I hope that reply was helpful!
Best wishes,
Kim Bell, DPT
I had my inner ear removed due to Ménière’s disease in 2011. I had very few problems until I lost both parents a few months apart. It was a few weeks after dealing with all the final arrangements that I started feeling lightheaded and offish. Can you de compensate after a stressful event ?
Hi Larry,
I am so sorry to hear what you are going through after losing both parents a few months apart. Grief can be overwhelming.
Sometimes grief can cause people to sleep more, and that can contribute to decompensation.
The vestibular compensation is a complex process, most of which happens in the brain, or central nervous system.
The function of the central nervous system can absolutely be disrupted by stress.
Lack of sleep can also affect how the brain is functioning.
Most often, decompensation occurs due to lack of head motion from staying in bed or on the couch too much.
My suggestion is that you “get back to basics” of self-care. That includes a proper sleep schedule, staying hydrated, eating healthy food at regular times, and stress management techniques.
If that does not stabilize your symptoms, then it may be time for a Vestibular Physical Therapy tune-up.
Dizziness can also be a symptom of anxiety, called “anxiety-related dizziness.”
If the experience of losing both parents so quickly was traumatic for you, you may want to check out this blog.
If you feel your symptoms are related to anxiety, PTSD, or depression, then you may need mental health support as you work through your grieving process.
I just spoke to someone else today who told me that her dizziness completely cleared up after working with a Christian counselor for 6 months to cope with some mental health issues that were triggered by losing her father suddenly and unexpectedly.
Best wishes,
Kim Bell, DPT
Hi Kim!
Thank you for your article!
I was wondering if you have ever had anyone with a decompensated hypofunction that seems to come with seasonal change?
I was diagnosed with a hypofunction via VNG a few weeks ago.
I’ve been dealing with vertigo issues since late September 2022 despite diligent HEP compliance.
I also dealt with vertigo symptoms in the fall/winter of 2019 and 2022.

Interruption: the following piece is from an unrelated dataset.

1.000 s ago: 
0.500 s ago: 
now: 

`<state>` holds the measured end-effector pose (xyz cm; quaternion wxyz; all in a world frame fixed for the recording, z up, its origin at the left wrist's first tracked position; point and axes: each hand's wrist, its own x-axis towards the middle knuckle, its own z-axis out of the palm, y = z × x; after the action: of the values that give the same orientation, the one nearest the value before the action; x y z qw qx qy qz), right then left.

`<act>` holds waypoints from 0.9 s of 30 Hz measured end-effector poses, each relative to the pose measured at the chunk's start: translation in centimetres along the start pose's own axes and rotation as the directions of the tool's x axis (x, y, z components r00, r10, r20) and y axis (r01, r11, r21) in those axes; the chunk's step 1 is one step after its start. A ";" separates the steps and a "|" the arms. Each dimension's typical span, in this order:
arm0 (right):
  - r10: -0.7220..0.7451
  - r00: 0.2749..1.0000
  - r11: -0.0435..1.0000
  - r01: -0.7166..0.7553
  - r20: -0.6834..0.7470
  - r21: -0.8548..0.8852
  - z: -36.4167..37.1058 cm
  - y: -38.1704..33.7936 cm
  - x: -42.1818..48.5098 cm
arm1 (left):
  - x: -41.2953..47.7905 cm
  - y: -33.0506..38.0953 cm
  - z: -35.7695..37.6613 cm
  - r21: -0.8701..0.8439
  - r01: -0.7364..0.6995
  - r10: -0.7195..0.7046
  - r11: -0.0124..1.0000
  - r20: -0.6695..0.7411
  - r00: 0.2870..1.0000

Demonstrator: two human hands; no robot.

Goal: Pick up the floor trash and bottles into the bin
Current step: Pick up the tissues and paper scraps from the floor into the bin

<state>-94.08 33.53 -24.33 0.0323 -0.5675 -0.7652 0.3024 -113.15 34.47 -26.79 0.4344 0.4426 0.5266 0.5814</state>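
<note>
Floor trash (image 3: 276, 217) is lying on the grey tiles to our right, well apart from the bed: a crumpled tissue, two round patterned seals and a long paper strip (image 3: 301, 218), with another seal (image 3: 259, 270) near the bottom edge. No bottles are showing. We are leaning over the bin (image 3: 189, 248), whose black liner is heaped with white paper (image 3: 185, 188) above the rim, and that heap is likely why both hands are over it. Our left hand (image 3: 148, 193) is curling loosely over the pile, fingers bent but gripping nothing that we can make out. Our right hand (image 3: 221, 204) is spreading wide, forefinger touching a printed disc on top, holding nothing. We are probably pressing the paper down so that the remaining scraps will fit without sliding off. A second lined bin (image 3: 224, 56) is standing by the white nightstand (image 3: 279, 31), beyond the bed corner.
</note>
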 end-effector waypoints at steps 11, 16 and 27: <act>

No symptoms in the spring/summer.
Opposite to your post here, I’m an avid marathon runner and have not been on bed rest (I also have 3 young kids so actually quite the opposite haha)
My current ENT basically told me it will resolve with time and there’s nothing I can do about it besides PT (I understand this, I’m also a PT (ortho though!)
My biggest fear is that this is going to be something that continues every fall/winter.
I’ve talked to several vestibular PTs/colleagues and no one seems to have had a patient with similar issues, or such a hard time recovering even with doing my vestibular exercises 3-5x/day.
Any thoughts would be so greatly appreciated!
Thank you so much in advance!
Hi Tricia,
I’m sorry to hear what you are going through!
Seasonal vertigo is typically BPPV or vestibular migraine. Changes in barometric pressure are triggers for both a new onset of BPPV and migraine.
With such an active lifestyle, you don’t seem to be a candidate for a decompensated vestibular hypofunction.
If you have an active virus in your body due to the colder weather, viral activity can cause mild neuritis type symptoms or a new onset of BPPV as well.
I agree with the vestibular colleagues you have spoken to – something is not adding up here!